Les experts désignés par la justice pour déterminer les causes de la catastrophe ferroviaire du 12 juillet 2013 à Brétigny-sur-Orge (Essonne) dénoncent "un état de délabrement jamais vu" du réseau. La SNCF conteste l'usage du mot "délabrement" et appelle à la plus grande prudence.
De nombreuses fuites ont rendus publics de larges extraits du rapport des experts mandatés par la justice, Michel Dubernard et Pierre Henquenet, que le Procureur de la République d'Evry doit présenter à la presse lundi 7 juillet 2014. (En réalité c'est de deux rapports qu'il s'agit)
Ainsi sait on que le rapport souligne : " nous ne sommes pas en présence d'un acte de malveillance, et que le processus ayant abouti à la désagrégation complète de l'assemblage s'est bien au contraire étalé sur plusieurs mois et a concerné l'ensemble de l'appareil de voie incriminé, sur lequel ont été relevées plus de 200 anomalies de divers degrés de criticités".
Terrible constat donc, et terrible mise en accusation de la SNCF. Le rapport d'ailleurs enfonce le clou, ajoutant :""la plupart de ces anomalies étaient connues de la SNCF ou de ses agents sans pour autant" qu'il y soit remédié "de façon adéquate". Selon les experts "l'armement a péri par fatigue, vibrations, battement, défauts de serrage, usure, etc.

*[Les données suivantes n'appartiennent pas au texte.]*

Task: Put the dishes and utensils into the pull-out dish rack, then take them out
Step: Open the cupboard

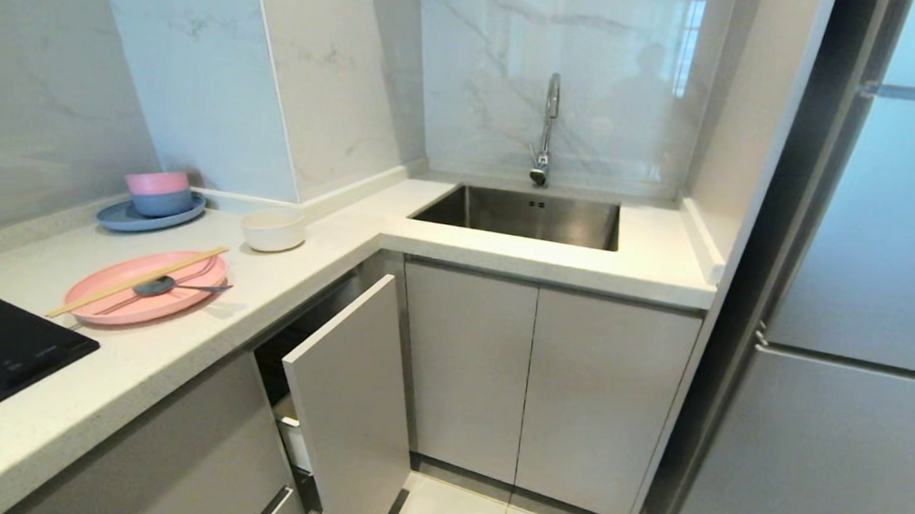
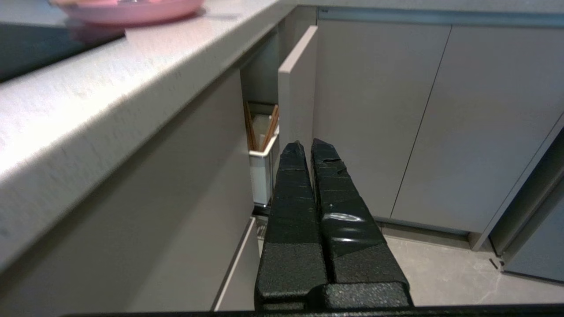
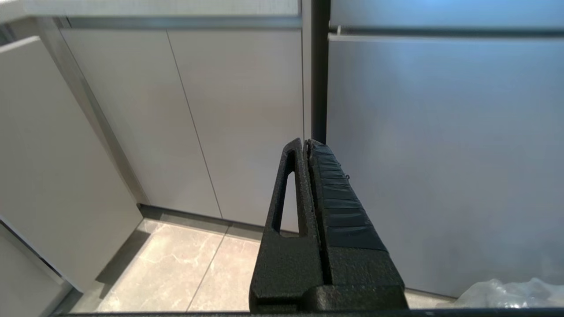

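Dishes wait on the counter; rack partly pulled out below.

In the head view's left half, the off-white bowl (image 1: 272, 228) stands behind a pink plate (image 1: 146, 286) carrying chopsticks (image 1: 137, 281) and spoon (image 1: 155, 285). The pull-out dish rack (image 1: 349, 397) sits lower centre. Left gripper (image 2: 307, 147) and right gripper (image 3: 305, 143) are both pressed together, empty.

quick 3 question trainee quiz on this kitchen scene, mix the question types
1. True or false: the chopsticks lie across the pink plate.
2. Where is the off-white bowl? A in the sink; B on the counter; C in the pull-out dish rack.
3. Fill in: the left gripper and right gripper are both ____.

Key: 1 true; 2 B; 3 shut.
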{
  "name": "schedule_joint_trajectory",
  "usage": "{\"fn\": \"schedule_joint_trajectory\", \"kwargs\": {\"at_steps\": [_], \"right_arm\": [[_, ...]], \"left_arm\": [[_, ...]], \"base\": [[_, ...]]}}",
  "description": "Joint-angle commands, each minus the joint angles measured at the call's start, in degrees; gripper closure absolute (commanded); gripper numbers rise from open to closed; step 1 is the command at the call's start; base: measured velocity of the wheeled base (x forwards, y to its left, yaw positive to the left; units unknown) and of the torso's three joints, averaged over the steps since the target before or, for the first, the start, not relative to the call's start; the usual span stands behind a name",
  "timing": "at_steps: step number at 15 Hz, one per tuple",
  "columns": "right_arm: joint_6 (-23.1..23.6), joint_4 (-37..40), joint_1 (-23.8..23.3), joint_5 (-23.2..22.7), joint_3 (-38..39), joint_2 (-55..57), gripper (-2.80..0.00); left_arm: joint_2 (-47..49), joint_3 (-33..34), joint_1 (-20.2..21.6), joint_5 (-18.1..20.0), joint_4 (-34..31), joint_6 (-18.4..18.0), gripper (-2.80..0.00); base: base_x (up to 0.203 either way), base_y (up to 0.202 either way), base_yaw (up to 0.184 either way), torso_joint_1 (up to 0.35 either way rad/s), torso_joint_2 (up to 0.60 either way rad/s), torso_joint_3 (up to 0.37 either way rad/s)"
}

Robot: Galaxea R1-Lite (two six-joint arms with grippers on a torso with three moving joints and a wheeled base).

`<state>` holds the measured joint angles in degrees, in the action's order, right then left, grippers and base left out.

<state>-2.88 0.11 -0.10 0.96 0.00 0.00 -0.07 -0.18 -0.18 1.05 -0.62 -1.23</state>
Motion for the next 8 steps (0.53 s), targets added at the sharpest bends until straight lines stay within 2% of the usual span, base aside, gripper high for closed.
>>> {"fn": "schedule_joint_trajectory", "kwargs": {"at_steps": [1,4,8], "right_arm": [[0.0,0.0,0.0,0.0,0.1,0.0,0.00],[0.0,0.0,0.0,0.0,0.1,0.0,0.00],[0.0,0.0,-0.1,0.0,0.1,0.0,0.00]], "left_arm": [[0.0,0.0,0.0,0.0,0.0,0.0,0.00],[0.0,0.0,0.0,0.0,0.0,0.0,0.00],[0.0,0.0,0.0,0.0,0.0,0.0,0.00]], "base": [[0.000,0.000,0.000,-0.202,0.50,0.295],[0.000,0.000,0.000,-0.174,0.45,0.273],[0.000,0.000,0.000,-0.036,0.10,0.062]]}}
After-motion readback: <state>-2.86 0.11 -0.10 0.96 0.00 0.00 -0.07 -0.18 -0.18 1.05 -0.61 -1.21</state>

Des dommages relevant de la qualité de la maintenance. L''état du réseau à Brétigny aurait logiquement dû conduire la SNCF à une surveillance accrue, et surtout adaptée".
Dès dimanche soir, 6 juillet, la SNCF contestait l'utilisation de "l'expression outrancière d'état de délabrement jamais vu" employée par les experts judiciaires.

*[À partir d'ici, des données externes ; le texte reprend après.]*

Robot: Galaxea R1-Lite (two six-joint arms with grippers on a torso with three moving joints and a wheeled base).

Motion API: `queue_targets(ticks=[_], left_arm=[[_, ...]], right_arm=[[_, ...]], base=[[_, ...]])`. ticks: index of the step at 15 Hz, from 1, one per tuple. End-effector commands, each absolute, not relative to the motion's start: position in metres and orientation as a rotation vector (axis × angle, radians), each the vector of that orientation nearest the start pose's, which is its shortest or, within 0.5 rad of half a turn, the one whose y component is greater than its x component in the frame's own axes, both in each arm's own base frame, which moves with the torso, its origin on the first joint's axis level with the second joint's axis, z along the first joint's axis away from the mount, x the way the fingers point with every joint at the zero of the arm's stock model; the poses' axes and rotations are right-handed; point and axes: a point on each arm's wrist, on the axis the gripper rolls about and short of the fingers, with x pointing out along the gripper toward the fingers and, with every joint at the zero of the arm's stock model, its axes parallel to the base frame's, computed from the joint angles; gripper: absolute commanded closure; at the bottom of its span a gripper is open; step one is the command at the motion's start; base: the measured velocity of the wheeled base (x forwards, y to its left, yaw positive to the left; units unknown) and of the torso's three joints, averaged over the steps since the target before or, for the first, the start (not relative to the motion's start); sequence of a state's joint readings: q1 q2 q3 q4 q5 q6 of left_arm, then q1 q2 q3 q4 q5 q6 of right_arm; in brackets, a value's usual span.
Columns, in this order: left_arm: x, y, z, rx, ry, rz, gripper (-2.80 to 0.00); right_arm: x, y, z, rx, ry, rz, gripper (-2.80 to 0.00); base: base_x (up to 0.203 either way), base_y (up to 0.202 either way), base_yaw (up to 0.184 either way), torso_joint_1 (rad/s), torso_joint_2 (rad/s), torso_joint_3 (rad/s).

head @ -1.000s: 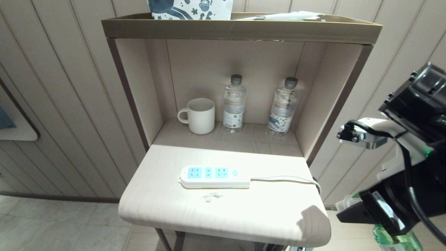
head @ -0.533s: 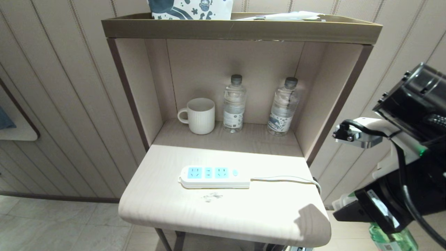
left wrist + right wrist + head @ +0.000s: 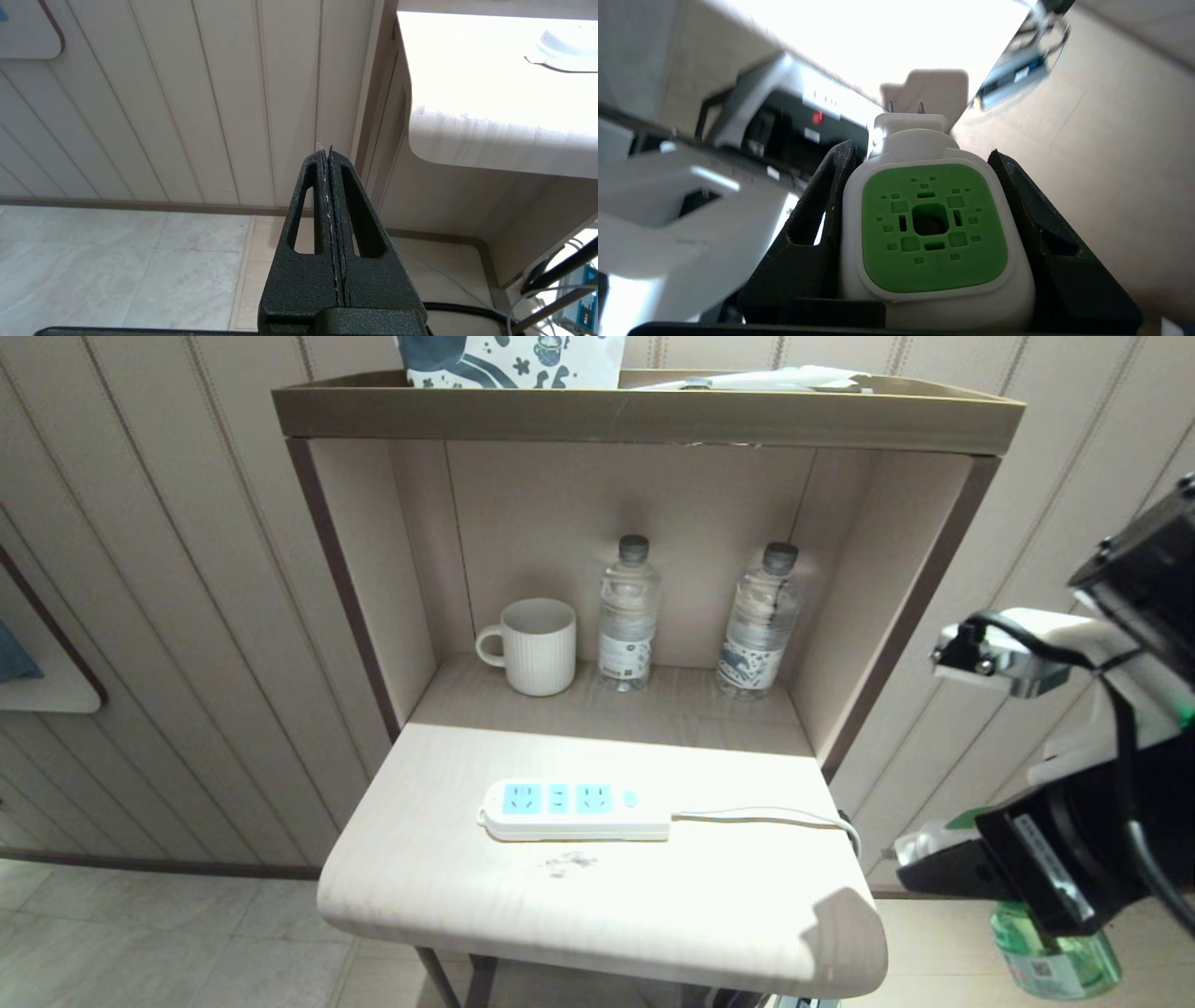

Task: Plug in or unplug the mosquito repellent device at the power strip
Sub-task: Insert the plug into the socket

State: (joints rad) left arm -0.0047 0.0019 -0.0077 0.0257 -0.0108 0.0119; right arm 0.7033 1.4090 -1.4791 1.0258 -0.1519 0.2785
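Observation:
The power strip (image 3: pixel 574 810), white with light-blue socket panels, lies flat on the pale tabletop (image 3: pixel 448 887), nothing plugged into it. Its thin cord (image 3: pixel 775 817) runs off the table's right edge. My right gripper (image 3: pixel 924 868) hangs off the table's right side, below its edge, shut on the mosquito repellent device (image 3: pixel 1055 957). In the right wrist view the device (image 3: pixel 931 233) sits between both black fingers (image 3: pixel 817 210), green top facing the camera, two prongs (image 3: pixel 904 106) pointing away. My left gripper (image 3: pixel 327 151) is shut and empty, low beside the table over the floor.
At the back of the shelf niche stand a white ribbed mug (image 3: pixel 534 646) and two clear water bottles (image 3: pixel 627 614) (image 3: pixel 761 621). The niche's side walls (image 3: pixel 896 607) flank the tabletop. A smudge (image 3: pixel 565 863) marks the surface in front of the strip.
My right arm has lifted a little with the device, its wrist rising and shifting right. The power strip and shelf items have not moved.

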Motion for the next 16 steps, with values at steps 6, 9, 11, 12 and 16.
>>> queue_targets(ticks=[6,9,11,12,16], left_arm=[[-0.023,0.000,0.075,0.012,0.020,-0.015,0.00],[-0.023,0.000,0.075,0.012,0.021,-0.017,0.00],[-0.023,0.000,0.075,0.012,0.021,-0.015,0.00],[-0.023,0.000,0.075,0.012,0.021,-0.015,0.00],[-0.023,0.000,0.075,0.012,0.021,-0.015,0.00]], right_arm=[[0.130,0.104,0.304,-0.147,0.874,0.367,0.00],[0.131,0.104,0.304,-0.160,0.869,0.358,0.00],[0.132,0.106,0.302,-0.165,0.878,0.358,0.00],[0.134,0.108,0.298,-0.176,0.894,0.357,0.00],[0.136,0.109,0.292,-0.208,0.910,0.345,0.00]], base=[[0.000,0.000,0.000,0.000,0.00,0.000],[0.000,0.000,0.000,0.000,0.00,0.000],[0.000,0.000,0.000,0.000,0.00,0.000],[0.000,0.000,0.000,0.000,0.00,0.000],[0.000,0.000,0.000,0.039,-0.09,-0.052]])
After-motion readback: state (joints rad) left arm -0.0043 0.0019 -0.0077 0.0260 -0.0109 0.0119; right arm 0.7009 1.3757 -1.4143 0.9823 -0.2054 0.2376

La compagnie ferroviaire invite à la "plus grande prudence" dans l'interprétation des rapports dont elle précise aussi que pour l'heure, ils ne sont pas en sa possession et dont elle a pris connaissance par voie de presse. Et si la SNCF reconnaît depuis le début de l'enquête que "le retournement de l'éclisse, origine immédiate de la catastrophe aurait pu être causé par un ou plusieurs défauts de maintenance sur cet aiguillage" elle rappelle "qu'elle a lancé dès le mois de juillet 2013 un programme d'actions immédiates".

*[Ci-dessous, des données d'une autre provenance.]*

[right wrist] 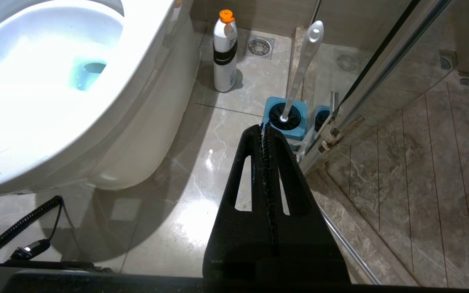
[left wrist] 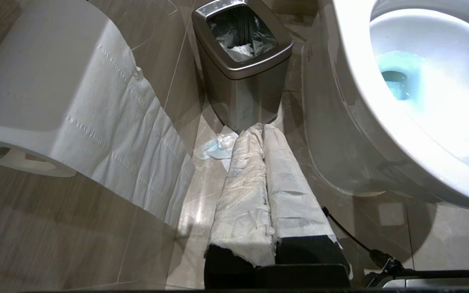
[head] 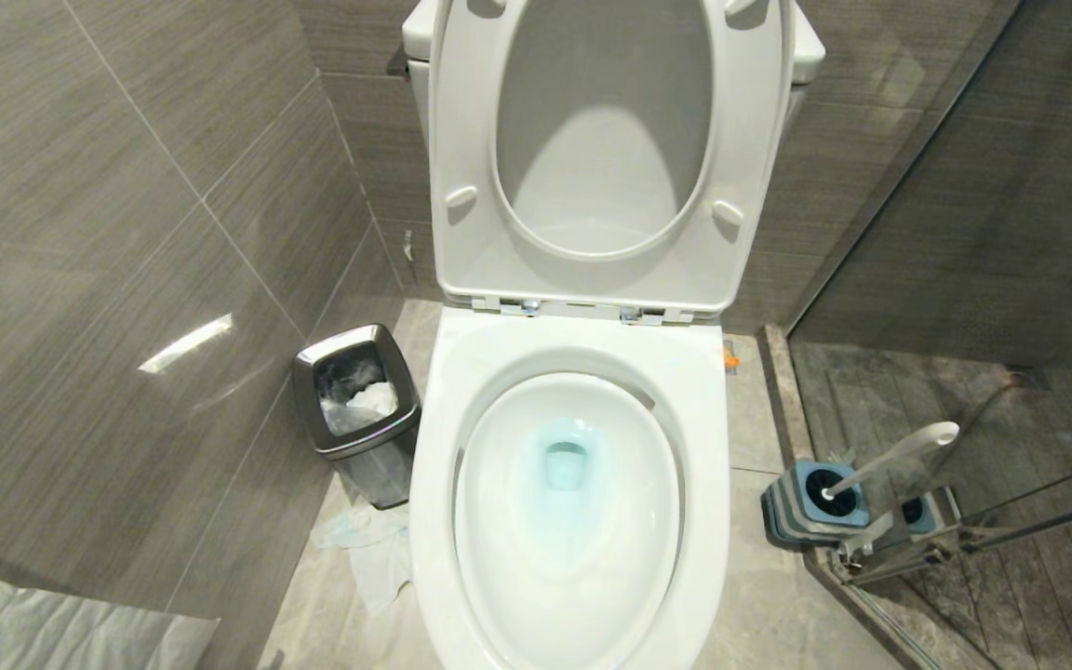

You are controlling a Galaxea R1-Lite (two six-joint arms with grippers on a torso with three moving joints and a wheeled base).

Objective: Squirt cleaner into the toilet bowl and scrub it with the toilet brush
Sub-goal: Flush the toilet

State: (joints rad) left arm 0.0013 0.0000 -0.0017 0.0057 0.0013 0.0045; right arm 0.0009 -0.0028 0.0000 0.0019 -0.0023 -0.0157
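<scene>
Looking at the head view, you see the toilet bowl (head: 566, 521) filling the centre of the frame, seat and lid raised, with teal cleaner (head: 566, 462) pooled at its drain. At the right edge the toilet brush (head: 890, 459) stands in its blue holder (head: 810, 502), white handle slanting toward the upper right. Neither gripper appears here.

In the left wrist view, your left gripper (left wrist: 264, 129) sits at lower centre, its paper-wrapped fingers pressed together with nothing between them. The bowl curves through the upper right, well clear of the tips; a steel waste bin (left wrist: 242, 69) stands just beyond them.

In the right wrist view, your right gripper (right wrist: 264, 129) has its black fingers closed on nothing, tips right beside the holder. The brush handle rises from the black bristle head toward the top of the frame. A white bottle (right wrist: 224, 53) with an orange cap stands upright next to the bowl.
</scene>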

La compagnie nationale des chemins de fer rappelle aussi "que toutes les expertises, dans un cadre judiciaire, font l'objet d'une discussion, d'un débat contradictoire".
Anniversaire
La remise de ces conclusions intervient quelques jours avant la date anniversaire du déraillement du Paris-Limoges qui, le 12 juillet 2013, avait fait 7 morts et 32 blessés. Un premier anniversaire que victimes et familles marqueront en se retrouvant à Brétigny-sur-Orge le 12 juillet 2014. Ces nouveaux rapports arrivent donc à un moment chargé d'émotion.
D'autres enquêtes ont été menées, parallèlement à l'enquête judiciaire: une enquête interne, conduite par la SNCF et le gestionnaire d'infrastructure
Réseau ferré de France (RFF), et une étude technique du Bureau d'enquête sur les accidents de transport terrestre (BEA-TT), dont un rapport d'étape a été publié en janvier 2014.
Ce dernier mettait déjà en cause les règles de maintenance en vigueur à la SNCF et rappelait qu'une éclisse à quatre boulons avait fini par ne tenir que par un seul boulon et avait pivoté, provoquant le déraillement du train.
La violence des accusations qui semblent ressortir de cette enquête judiciaire, ainsi que la convergence des conclusions des différents rapports conduisent, ce lundi 7 juillet 2014, les deux présidents, celui de Réseau Ferré de France ( Jacques Rapoport) et celui de la SNCF (Guillaume Pepy) à s'exprimer devant la presse, ensemble. Pour faire face à l'adversité.